All of that being said, sometimes our loved ones would like to be more organized, or could use inspiration from us to use their space and stuff better and live a more streamlined life. So, here are a few ideas to pair beautiful function with good intentions.
- Just read about this, Stick N Find (found on Smead Organomics) – you can use GPS and blue tooth technology to attach trackers to often-lost-things, to help you find them again
- An “Ish” Hook: Find a unique and beautiful hook to mount on a wall or over a closet door. The gift recipient can use it to hang up tomorrow’s clothes, or as a hook to hang up their ‘clean-“ish”’ clothes for another day.

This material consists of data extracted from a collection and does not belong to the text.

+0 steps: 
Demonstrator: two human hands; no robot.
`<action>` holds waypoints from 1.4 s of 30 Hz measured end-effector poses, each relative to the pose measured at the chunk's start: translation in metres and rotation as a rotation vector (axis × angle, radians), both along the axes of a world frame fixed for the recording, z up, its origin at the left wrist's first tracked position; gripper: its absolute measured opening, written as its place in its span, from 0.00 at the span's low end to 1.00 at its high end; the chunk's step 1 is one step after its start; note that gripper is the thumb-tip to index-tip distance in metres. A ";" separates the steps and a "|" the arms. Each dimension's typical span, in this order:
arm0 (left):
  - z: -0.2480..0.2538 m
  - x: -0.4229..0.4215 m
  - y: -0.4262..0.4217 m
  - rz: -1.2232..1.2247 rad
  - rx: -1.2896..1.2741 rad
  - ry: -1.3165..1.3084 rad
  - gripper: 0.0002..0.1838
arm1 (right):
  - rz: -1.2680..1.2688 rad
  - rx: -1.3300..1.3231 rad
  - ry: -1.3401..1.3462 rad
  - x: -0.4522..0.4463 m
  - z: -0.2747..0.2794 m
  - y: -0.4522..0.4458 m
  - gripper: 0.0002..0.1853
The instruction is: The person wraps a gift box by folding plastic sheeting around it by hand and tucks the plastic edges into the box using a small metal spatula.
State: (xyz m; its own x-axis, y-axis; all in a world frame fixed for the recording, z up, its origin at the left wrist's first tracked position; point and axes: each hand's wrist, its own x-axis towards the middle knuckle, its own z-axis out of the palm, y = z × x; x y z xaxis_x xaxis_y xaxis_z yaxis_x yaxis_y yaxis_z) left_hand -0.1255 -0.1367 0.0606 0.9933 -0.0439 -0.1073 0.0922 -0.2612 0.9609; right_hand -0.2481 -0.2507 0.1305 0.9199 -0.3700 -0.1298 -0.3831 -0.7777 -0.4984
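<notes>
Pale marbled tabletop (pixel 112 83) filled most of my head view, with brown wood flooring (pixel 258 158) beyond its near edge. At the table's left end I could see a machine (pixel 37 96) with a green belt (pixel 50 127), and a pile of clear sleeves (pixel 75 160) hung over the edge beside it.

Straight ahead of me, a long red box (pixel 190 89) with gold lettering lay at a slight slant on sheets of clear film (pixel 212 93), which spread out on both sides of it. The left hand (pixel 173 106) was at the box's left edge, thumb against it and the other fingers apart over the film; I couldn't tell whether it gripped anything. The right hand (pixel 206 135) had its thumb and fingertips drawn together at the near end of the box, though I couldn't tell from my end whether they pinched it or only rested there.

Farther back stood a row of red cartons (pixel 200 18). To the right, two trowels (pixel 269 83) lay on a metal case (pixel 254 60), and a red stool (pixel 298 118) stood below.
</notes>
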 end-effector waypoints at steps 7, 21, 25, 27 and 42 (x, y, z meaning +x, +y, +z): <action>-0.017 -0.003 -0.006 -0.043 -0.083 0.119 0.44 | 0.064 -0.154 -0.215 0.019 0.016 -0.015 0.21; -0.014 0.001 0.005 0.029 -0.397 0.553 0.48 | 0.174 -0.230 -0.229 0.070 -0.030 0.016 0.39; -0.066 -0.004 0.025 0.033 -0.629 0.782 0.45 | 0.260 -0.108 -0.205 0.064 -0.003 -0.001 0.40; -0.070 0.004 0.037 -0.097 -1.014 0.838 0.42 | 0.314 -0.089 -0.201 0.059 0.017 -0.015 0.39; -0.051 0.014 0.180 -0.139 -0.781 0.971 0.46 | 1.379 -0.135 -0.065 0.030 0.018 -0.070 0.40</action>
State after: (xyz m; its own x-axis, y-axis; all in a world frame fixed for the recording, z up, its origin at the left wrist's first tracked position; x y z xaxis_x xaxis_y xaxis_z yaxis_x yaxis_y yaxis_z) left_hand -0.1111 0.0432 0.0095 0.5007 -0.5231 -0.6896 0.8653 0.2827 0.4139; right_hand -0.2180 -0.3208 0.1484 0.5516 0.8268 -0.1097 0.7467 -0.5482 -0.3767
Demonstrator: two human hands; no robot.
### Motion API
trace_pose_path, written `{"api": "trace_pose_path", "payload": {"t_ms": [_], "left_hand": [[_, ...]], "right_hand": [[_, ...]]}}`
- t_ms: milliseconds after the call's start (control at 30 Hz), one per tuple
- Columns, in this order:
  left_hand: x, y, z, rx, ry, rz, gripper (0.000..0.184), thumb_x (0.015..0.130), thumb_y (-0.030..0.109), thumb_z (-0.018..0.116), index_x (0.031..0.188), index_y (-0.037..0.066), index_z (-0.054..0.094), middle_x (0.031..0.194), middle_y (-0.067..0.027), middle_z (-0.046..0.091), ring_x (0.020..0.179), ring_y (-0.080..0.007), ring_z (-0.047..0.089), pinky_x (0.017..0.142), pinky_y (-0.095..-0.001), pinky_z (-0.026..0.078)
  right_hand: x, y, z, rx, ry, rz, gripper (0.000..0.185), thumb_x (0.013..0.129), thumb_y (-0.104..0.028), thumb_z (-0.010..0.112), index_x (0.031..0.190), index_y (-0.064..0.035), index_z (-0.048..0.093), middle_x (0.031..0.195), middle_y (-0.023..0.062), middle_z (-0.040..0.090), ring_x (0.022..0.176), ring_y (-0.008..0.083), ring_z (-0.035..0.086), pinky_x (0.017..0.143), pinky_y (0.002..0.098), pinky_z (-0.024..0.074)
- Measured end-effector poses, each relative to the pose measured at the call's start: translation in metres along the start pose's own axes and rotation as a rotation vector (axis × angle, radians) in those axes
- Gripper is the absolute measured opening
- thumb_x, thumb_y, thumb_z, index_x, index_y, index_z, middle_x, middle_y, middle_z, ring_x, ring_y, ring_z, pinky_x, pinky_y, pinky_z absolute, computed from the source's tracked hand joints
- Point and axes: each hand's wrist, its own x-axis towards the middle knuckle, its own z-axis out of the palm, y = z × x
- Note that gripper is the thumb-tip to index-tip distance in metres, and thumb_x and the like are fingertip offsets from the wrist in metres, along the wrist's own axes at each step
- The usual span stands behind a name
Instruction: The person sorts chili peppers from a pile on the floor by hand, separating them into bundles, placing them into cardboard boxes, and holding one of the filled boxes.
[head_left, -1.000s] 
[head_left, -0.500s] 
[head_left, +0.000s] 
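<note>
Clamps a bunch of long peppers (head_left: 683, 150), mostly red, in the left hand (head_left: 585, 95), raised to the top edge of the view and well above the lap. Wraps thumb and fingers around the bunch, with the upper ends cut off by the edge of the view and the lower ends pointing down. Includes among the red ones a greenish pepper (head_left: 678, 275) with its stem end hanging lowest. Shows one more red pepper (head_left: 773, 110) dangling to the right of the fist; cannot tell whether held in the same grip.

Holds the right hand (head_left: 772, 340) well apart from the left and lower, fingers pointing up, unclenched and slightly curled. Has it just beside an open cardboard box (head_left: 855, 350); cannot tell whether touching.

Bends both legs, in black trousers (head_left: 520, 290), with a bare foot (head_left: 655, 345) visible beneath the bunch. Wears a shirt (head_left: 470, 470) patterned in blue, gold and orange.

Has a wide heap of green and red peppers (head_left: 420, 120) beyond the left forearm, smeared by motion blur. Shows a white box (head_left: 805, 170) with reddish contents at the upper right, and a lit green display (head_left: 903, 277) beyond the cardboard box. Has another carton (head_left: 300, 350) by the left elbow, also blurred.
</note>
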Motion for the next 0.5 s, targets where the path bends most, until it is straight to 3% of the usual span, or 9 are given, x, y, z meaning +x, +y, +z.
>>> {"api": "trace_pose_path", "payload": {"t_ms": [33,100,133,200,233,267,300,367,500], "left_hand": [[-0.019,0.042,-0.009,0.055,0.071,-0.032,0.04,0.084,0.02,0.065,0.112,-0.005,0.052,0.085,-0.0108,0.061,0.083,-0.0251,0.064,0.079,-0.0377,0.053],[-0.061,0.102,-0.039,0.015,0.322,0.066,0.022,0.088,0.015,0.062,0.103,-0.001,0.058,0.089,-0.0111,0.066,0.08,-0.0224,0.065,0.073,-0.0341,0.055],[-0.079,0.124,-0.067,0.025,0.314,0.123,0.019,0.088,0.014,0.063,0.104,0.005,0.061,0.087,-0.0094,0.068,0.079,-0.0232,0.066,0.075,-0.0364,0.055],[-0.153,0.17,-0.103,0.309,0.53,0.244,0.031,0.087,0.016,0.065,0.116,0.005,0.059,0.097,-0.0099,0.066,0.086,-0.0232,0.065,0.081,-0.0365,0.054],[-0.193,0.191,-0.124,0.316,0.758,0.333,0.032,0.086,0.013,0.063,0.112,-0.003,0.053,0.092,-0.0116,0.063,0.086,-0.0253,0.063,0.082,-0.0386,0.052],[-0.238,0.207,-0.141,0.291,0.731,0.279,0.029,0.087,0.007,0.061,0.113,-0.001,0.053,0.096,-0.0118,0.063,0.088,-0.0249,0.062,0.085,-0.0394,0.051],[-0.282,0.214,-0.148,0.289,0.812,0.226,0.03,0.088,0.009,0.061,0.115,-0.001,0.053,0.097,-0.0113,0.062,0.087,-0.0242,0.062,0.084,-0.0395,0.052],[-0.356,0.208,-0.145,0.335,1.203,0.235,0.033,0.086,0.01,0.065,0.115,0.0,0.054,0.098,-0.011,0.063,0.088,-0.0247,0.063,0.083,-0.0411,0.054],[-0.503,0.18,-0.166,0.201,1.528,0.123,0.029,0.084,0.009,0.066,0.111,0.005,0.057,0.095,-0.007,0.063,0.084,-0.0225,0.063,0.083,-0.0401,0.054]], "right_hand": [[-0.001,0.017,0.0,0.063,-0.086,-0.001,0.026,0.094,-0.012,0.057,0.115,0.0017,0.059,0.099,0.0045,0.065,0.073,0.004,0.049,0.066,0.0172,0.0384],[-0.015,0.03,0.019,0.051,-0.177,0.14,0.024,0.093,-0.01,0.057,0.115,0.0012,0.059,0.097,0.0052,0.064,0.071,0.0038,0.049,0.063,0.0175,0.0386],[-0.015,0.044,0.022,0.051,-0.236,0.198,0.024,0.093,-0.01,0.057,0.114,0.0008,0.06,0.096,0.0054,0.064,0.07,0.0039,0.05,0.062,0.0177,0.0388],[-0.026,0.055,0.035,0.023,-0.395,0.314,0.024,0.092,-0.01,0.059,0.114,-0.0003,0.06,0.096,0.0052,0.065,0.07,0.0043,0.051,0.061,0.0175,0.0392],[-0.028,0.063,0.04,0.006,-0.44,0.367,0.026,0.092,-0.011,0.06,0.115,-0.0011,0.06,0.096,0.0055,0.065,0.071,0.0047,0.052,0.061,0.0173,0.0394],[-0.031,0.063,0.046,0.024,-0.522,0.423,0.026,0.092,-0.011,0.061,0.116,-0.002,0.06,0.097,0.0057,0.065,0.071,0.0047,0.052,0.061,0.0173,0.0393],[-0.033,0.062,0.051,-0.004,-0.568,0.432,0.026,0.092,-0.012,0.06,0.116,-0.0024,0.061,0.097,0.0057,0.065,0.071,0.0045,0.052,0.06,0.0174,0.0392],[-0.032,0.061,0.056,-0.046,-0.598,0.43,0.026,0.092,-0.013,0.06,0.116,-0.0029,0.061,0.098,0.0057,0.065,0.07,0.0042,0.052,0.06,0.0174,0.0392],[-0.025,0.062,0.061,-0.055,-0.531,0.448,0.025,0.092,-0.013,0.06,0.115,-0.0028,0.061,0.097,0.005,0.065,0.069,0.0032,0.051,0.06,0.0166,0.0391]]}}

- A counter top charging station
- A decorative and perhaps non-breakable (like wood or leather or acrylic) bowl for your loved one to place near the door for their cell phone, car keys, lip gloss, wallet, and whatever else goes in and out of their pockets when they go through the door.
Hope this provides some un-cluttered last minute gift ideas! Merry Christmas!
Great advice, and ‘less stuff’ suggestions.